Top 5 Lessons from 20 years of Computer Vision

Over the span of the past 20 years the CV/ML technologies have evolved exponentially. When I built my first outdoor optical tracking systems the compute was very limited, the sensors were either very expensive or very low resolution/noisy (analog), and readily available software for real-time tracking was virtually nonexistent. Nowadays common algorithms (like the calibration of camera intrinsics and extrinsics) typically had to be designed and developed from scratch.

Over the scope of the past 20 years I have worked on many computer vision projects. These include my very first pioneering Speedway Tracking System prototype in 2002-2003, the Greyhound Tracking System pilot, systems for association football (including a system that was used in the Premier League 2010-2013, and piloted with Setanta Broadcasting in 2009), a CV project for Formula One, several kinds of tracking subsystems for VR headsets, and so on. Depending on how you count, I’ve shipped at least 11 major CV projects and worked on dozens of smaller subprojects over the years.

I’ve also learned an untold amount of valuable lessons over the years. Many of these lessons are still as true today as they were 20 years ago. I love to share advice on CV topics with customers and colleagues, and although many of the core lessons and concepts are obvious and well-known (such as the importance of data quality, achieving robustness to variability, etc) there are also some hard-fought personal lessons which I find myself talking about. This article will be exactly about those – the “probably-not-in-your-textbook” Top 5 lessons based on my experiences with shipping CV products!

Lesson 1: If the problem is hard, start with your Plan B

Lesson 1 applies to any circumstance where you are trying to solve a “hard” problem. Maybe even one which has never been solved before!

Sure, you have your ambitious Plan A which is the “best” way of solving the problem. Sure, you have over a couple months to make it happen, and so you can afford to take the technical risks. And yes, if all goes well there should be no problems, right?

If you ever find yourself reasoning along those lines, then before you proceed with your ambitious 2+ month project I highly recommend that you stop and at least consider the alternatives:

If you only had 2 weeks, how would you solve the problem?
If you only had 2 days, what would you do instead?

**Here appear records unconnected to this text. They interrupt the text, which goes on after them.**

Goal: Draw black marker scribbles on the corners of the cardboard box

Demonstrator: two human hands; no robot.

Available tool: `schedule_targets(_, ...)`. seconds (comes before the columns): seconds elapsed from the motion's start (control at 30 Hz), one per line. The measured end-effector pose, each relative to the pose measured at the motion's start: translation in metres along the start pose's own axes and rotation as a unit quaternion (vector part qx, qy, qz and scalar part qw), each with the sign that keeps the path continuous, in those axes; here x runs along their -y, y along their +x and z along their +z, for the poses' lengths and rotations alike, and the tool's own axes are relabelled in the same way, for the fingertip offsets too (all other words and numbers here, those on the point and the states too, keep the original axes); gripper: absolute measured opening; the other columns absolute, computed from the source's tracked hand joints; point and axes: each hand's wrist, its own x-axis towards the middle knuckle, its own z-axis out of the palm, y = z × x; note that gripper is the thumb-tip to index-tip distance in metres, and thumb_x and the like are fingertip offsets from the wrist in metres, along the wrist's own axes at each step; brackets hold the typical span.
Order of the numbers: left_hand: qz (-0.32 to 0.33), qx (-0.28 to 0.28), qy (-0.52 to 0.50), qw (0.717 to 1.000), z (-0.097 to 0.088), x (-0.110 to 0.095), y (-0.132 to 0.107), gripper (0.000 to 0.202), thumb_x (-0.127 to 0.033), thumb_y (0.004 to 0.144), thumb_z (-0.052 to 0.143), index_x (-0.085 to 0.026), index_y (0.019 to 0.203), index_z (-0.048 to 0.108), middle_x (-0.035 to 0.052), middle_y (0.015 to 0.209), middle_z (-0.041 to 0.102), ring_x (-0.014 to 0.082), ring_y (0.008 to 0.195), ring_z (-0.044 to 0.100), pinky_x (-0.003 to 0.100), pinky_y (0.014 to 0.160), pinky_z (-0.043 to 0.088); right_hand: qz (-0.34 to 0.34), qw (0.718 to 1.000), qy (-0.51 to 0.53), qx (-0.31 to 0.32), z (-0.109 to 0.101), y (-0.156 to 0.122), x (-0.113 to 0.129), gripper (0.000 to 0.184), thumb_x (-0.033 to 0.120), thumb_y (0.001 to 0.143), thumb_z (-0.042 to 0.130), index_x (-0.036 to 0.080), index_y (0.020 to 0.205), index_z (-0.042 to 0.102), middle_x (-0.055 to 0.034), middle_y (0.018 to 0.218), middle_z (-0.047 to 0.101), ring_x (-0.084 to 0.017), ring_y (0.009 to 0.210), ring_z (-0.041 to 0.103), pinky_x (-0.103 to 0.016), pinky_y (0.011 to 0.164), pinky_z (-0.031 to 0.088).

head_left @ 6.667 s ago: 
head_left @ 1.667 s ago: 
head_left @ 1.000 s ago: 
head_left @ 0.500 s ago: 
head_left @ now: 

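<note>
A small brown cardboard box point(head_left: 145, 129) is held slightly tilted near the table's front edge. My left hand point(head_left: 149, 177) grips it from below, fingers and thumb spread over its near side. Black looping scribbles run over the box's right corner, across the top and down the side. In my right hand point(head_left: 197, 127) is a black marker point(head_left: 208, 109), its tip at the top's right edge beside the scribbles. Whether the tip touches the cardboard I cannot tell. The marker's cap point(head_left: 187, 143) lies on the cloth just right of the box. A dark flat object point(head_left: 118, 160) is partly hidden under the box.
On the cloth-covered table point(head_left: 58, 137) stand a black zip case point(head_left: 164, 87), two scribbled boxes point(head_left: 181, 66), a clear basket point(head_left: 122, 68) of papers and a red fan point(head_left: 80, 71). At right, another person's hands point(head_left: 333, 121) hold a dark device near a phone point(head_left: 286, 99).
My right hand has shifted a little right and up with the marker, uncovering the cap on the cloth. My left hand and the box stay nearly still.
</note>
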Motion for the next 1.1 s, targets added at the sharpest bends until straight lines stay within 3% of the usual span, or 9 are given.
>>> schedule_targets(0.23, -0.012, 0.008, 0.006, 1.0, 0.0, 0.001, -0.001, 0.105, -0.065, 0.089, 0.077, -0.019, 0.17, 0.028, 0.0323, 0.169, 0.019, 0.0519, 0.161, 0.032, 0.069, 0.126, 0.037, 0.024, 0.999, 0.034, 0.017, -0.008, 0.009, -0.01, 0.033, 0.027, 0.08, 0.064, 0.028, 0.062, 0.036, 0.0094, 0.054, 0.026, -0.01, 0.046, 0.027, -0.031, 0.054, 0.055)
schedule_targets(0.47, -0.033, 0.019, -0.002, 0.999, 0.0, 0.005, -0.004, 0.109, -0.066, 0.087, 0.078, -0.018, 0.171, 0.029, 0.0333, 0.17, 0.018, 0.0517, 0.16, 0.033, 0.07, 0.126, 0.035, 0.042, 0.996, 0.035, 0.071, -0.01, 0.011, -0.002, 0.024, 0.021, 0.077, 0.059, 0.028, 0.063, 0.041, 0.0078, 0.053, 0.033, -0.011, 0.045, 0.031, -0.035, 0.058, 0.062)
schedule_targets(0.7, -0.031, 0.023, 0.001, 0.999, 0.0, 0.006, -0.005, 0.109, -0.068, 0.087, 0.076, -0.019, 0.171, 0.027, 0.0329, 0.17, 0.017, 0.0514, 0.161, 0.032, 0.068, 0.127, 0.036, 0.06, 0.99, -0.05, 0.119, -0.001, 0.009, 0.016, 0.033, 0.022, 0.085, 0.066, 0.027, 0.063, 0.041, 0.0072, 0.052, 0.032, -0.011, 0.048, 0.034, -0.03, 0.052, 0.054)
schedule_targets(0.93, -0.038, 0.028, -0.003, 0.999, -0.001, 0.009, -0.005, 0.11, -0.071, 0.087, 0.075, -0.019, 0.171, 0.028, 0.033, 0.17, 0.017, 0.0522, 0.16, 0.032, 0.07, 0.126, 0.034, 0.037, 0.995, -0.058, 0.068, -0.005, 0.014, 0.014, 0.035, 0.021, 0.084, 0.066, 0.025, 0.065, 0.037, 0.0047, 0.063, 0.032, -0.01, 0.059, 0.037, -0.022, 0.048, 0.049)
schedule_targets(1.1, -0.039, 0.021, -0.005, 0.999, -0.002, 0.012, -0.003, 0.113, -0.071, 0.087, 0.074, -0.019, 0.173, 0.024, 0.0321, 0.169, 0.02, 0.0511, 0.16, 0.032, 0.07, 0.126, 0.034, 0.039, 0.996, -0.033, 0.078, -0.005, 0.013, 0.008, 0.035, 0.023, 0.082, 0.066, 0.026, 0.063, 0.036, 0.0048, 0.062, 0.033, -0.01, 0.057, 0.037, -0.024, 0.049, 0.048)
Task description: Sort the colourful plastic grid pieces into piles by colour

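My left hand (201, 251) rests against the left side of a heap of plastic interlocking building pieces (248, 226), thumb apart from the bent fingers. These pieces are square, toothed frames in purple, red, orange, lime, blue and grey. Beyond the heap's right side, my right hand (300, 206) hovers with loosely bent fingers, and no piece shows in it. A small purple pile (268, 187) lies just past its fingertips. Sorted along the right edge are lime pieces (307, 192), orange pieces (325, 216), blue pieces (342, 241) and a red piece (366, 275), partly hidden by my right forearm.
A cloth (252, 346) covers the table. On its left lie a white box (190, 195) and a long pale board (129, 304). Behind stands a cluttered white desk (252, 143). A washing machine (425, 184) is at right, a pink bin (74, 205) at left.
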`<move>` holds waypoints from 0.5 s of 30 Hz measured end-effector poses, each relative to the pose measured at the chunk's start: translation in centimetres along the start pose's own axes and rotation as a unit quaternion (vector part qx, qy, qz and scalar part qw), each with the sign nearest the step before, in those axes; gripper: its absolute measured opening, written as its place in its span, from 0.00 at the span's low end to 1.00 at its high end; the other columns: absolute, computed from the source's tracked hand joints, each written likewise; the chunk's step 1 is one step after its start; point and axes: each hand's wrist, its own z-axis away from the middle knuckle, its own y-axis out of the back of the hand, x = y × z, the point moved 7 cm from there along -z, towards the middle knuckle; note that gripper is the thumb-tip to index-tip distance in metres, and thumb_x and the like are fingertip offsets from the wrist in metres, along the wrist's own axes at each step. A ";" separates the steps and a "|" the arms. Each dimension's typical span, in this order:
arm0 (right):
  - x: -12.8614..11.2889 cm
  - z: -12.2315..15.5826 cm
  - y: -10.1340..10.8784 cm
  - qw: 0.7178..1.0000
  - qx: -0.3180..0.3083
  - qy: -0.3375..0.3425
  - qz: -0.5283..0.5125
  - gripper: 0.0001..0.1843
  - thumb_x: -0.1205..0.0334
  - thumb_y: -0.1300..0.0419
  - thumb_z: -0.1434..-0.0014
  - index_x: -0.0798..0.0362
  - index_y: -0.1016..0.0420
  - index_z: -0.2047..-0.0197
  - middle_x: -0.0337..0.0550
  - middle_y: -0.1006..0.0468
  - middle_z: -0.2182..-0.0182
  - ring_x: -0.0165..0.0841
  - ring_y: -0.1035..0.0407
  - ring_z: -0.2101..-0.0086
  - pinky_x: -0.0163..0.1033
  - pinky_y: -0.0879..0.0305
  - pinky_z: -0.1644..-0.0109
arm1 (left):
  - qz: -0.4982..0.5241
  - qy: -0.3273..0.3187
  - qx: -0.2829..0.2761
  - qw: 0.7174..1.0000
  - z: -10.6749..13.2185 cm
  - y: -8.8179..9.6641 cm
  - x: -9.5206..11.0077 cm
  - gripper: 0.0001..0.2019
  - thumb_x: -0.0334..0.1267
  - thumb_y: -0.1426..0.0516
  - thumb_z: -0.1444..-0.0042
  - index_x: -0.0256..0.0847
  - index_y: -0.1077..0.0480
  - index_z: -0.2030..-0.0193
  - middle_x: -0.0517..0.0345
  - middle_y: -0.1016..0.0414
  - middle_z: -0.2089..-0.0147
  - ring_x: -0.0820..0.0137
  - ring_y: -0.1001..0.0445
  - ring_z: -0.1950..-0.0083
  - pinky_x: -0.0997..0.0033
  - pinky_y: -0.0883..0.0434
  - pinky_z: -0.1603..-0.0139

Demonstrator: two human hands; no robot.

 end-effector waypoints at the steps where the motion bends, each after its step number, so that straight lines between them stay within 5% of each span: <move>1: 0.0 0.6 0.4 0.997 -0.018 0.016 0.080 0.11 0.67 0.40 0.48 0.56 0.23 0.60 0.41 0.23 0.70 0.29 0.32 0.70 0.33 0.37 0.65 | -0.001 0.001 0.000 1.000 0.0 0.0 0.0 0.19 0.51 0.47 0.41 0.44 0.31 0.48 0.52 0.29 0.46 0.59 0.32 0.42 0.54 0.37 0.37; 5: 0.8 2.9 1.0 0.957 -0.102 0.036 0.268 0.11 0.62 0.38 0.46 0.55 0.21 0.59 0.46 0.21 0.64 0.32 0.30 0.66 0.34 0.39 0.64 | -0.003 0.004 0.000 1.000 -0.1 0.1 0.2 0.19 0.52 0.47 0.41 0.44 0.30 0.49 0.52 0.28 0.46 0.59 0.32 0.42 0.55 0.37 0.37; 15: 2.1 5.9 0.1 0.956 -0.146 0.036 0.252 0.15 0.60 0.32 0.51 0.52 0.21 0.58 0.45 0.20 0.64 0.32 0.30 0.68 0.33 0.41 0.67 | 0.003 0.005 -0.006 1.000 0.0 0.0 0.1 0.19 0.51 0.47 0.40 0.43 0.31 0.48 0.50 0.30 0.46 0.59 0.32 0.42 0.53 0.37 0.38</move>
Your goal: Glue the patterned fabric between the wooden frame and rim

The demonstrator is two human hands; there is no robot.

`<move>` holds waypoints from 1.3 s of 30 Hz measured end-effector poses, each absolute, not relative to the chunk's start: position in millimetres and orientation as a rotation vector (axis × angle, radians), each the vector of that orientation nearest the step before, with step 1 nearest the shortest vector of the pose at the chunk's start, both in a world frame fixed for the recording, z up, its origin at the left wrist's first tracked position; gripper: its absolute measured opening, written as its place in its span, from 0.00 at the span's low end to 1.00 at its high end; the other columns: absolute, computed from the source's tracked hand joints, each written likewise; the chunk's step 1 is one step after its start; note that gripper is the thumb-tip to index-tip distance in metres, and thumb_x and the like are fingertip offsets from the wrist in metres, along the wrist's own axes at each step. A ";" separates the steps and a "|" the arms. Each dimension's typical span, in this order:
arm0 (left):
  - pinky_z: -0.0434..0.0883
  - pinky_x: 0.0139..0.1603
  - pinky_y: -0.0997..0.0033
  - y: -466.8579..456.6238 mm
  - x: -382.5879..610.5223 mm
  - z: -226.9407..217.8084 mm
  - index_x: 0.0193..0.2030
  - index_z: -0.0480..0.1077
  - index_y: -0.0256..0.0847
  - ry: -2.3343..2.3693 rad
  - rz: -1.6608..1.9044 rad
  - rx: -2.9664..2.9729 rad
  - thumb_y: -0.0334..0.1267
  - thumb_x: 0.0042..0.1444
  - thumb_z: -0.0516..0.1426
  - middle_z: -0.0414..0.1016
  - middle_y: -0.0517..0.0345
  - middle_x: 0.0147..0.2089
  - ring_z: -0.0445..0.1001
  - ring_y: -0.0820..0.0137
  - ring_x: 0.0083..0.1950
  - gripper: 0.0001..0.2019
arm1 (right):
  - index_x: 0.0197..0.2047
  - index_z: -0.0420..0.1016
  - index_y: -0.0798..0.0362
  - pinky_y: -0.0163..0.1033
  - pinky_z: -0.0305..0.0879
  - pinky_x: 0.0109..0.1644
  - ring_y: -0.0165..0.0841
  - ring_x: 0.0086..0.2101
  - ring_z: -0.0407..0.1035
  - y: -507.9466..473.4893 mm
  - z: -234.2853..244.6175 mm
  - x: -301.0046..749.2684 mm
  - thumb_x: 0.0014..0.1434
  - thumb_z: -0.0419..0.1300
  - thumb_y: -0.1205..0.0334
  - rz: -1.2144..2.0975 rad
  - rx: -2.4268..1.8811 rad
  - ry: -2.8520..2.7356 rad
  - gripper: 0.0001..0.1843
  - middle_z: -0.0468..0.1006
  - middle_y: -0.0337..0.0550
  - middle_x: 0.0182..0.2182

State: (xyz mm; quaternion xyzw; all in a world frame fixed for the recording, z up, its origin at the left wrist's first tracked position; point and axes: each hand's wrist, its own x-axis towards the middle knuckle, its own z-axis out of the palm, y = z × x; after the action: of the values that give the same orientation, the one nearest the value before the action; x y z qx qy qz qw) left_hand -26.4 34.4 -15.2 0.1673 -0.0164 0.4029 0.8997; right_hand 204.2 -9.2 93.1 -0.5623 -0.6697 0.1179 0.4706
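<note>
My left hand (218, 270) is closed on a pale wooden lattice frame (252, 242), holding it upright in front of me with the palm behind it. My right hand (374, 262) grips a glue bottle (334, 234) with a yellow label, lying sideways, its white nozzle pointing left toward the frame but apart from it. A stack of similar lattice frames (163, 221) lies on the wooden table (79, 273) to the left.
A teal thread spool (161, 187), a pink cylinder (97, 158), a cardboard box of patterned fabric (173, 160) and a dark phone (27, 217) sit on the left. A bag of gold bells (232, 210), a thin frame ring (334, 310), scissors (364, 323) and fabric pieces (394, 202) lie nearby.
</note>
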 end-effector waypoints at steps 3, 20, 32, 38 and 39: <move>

If you can think of any quick and simple solution which should kinda work – no matter how “unsophisticated” it may seem – get it done first before you do anything else! That way you have something in the bag straight away (which unblocks other dependencies such as internal API availability) and you can then focus on your more ambitious Plan A without a ton of extra stress when the deadline draws closer! But most importantly, by implementing the quick initial solution first you can often learn valuable lessons which will also help you in turning your Plan A into reality.

For example, when reflecting on ways to implement your system architecture, maybe you’ll find that it’s possible to hack together a quick-and-dirty end-to-end prototype by using various off-the-shelf HW modules and CV libraries. If that’s the case, then what are you waiting for? Start hacking together the prototype immediately, collect the learnings, and only worry about doing it “correctly” afterwards!

I learned this lesson completely the hard way as I was building my first outdoor tracking system (i.e. the Speedway Tracking System back in 2003)! I was working hard towards an all-important investor demo and had initially decided I wanted to present a fully functioning tracking system to the investors as my Plan A. As the deadline was approaching this goal started to look more and more infeasible. At the very last minute (specifically on the night before the demo day!) I made a desperate Plan B pivot to instead demo and visualise all the components that I had already managed to get working by then. The pivot worked! One sleepless night later I finished my Plan B a few minutes before the investors and trial bikes showed up, the demo went great, and we clinched the funding! What’s more, just by having better visualisations in place I also learned some valuable lessons which helped me eventually complete my Plan A objectives. Ever since that experience I have thought long and hard about scoping CV projects – and what my Plan Bs and even Cs might be for any given project deadline – before tackling head-on “never before solved”-type problems. Be smart, don’t become the person who spends the entire night before the deadline programming in a dark, cold and unheated Speedway race track tower!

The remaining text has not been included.